Durante o governo Fernando Henrique Cardoso, repetiram-se acordos e renovações de acordos com o Fundo Monetário Internacional. Desacordos, se ocorreram, foram resolvidos na mesa de negociações. Em todas as ocasiões, o Brasil se comprometeu a tentar alcançar metas de superávit primário. O objetivo era sobrar dinheiro para pagar parte da dívida externa, inclusive com o próprio FMI. Superávit primário é a diferença positiva entre receitas e despesas, excluídos os gastos com juros.
Foram oito anos de severas críticas da oposição, que sempre considerou que a manutenção de elevados superávits desviava recursos necessários para projetos sociais e de desenvolvimento do Brasil. Trabalhávamos para pagar juros das dívidas e pouquíssimo sobrava para o desenvolvimento. Tal discurso oposicionista estava longe de ser falso. A dívida pública sempre foi um entrave ao nosso desenvolvimento. Daí porque pregaram com convicção e ousadia a moratória, ou seja, o calote da dívida, para que houvesse dinheiro para fazermos o que o povo espera e reclama. Nosso mais recente acordo com o FMI, com suas posteriores alterações, fixou uma meta de superávit primário de 3,75% do Produto Interno Bruto. Nos últimos meses da administração FHC, as oposições pregavam a redução dessa meta, já não mais falando em moratória, convencidas que, longe de ser um remédio, é um veneno para qualquer economia. Fecha as portas para novos investimentos, rouba os já feitos e isola o país caloteiro. Em linguagem mais comedida, reclamava-se pelo menos uma redução da meta de 3,75% do PIB, preferentemente de forma negociada.
Num curto espaço de tempo em que a crise de confiança no Brasil pareceu amainar e tudo indicava que a equipe econômica estava vencendo a tempestade, um jornal inglês publicou artigo de um “brasilianista” recomendando ao futuro governo (Lula) um substancial aumento da meta de superávit primário. Manuseando com habilidade números de nossa economia, o brasilianista buscou mostrar que sem essa providência drástica, totalmente contrária ao que vinha sendo pregado pelas oposições, poucas chances teríamos de sair do buraco.

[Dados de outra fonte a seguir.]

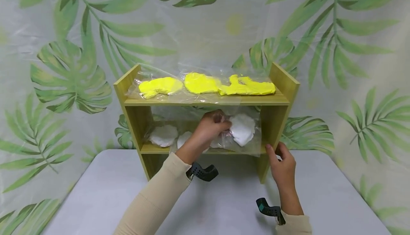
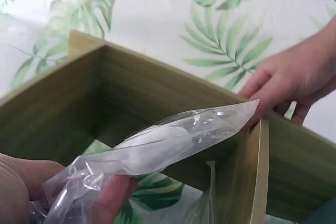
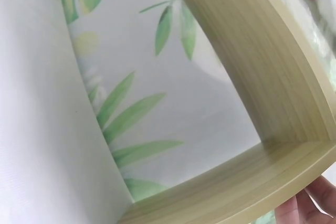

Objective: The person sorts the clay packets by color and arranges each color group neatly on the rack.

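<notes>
My left hand (image 1: 209, 128) pinches the edge of a clear plastic bag with a white lump (image 1: 242, 129) in it, held in front of the lower shelf. In the left wrist view the bag (image 2: 157, 148) runs from my thumb and fingers toward the shelf's side panel. My right hand (image 1: 283, 164) rests at the outside of the right side panel of the wooden shelf (image 1: 278, 121), thumb on its front edge. In the right wrist view the fingers (image 3: 302, 211) touch the panel from outside. What the white lump is made of cannot be told.
Several yellow lumps (image 1: 201, 83) in clear bags lie along the top shelf. More bagged white lumps (image 1: 163, 135) lie on the lower shelf, partly hidden by my left arm. The shelf stands on a white table (image 1: 105, 185) before a leaf-patterned cloth (image 1: 205, 32).
</notes>
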`<move>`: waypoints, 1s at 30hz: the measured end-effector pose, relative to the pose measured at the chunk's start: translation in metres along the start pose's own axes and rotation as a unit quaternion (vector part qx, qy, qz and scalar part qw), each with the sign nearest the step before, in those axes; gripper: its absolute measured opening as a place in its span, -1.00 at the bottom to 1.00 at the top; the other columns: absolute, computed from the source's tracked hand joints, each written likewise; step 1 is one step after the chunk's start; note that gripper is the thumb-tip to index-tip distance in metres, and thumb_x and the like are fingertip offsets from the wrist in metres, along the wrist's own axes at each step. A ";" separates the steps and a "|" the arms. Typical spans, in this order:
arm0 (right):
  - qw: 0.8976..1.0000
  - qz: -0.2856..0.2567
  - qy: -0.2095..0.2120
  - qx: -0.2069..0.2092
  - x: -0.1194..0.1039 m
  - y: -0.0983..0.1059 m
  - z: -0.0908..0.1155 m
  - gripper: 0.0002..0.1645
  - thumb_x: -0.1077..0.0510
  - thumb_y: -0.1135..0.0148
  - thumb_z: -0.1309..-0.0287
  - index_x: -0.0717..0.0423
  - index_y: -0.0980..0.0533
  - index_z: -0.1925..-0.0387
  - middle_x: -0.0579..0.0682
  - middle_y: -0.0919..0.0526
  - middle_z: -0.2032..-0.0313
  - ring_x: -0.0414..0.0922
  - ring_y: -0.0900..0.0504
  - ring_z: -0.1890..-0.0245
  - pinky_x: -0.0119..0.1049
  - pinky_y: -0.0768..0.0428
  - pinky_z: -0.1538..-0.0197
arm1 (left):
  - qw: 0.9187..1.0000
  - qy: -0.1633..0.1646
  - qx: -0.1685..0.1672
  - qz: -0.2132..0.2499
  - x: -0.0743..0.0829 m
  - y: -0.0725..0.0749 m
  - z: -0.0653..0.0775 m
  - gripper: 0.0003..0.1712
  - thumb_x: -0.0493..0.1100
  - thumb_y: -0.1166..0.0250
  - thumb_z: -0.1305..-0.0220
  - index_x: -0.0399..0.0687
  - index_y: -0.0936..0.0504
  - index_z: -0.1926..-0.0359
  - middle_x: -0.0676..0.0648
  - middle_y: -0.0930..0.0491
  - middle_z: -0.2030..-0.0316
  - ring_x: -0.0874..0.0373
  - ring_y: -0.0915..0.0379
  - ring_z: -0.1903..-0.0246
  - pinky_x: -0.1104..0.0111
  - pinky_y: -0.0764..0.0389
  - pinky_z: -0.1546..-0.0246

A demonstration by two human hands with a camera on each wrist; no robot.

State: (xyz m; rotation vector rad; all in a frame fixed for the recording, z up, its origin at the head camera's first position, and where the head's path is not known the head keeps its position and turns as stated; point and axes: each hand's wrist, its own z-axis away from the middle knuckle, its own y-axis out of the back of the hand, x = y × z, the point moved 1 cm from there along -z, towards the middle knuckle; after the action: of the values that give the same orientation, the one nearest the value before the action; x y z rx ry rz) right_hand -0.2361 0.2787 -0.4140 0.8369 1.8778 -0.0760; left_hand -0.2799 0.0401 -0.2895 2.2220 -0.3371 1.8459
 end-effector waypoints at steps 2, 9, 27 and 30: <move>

Assumiu Lula e outra vez se falou em diminuir o superávit primário. Mas, os números falam alto e os da nossa economia, berram. Antônio Palocci Filho assumiu o Ministério da Fazenda e, além de estar seguindo praticamente tudo o que Pedro Malan recomendava, já admite um aumento do percentual de superávit primário.
As metas sociais são do governo e não devem, na avaliação de Palocci, fazer parte do acordo com o FMI. “São as metas do País. São nossas responsabilidades. Devem ser acompanhadas pela sociedade civil, pelas universidades e não pelo FMI”, disse, quando indagado se discutiria a exclusão dos gastos de programas sociais de Lula do acordo com o Fundo.
E explicou: “Fazemos superávit primário porque temos dívidas. Não porque temos um acordo com o FMI”. Se esse aumento da meta de superávit virá ou não, depende ainda de conversações e estudos. Mas o que parece certo é que redução dos 3,75% ou eliminação do superávit é assunto esquecido. É conversa de campanha eleitoral, lícita enquanto não se tinha a responsabilidade efetiva de governar o País.
Resta a esperança de que alguns sonhos do novo governo se concretizem, como o aumento expressivo das exportações, incentivos aos investimentos na geração de empregos com a construção ou ampliação de empresas. Enfim, o progresso, a despeito da necessidade de apertar o cinto.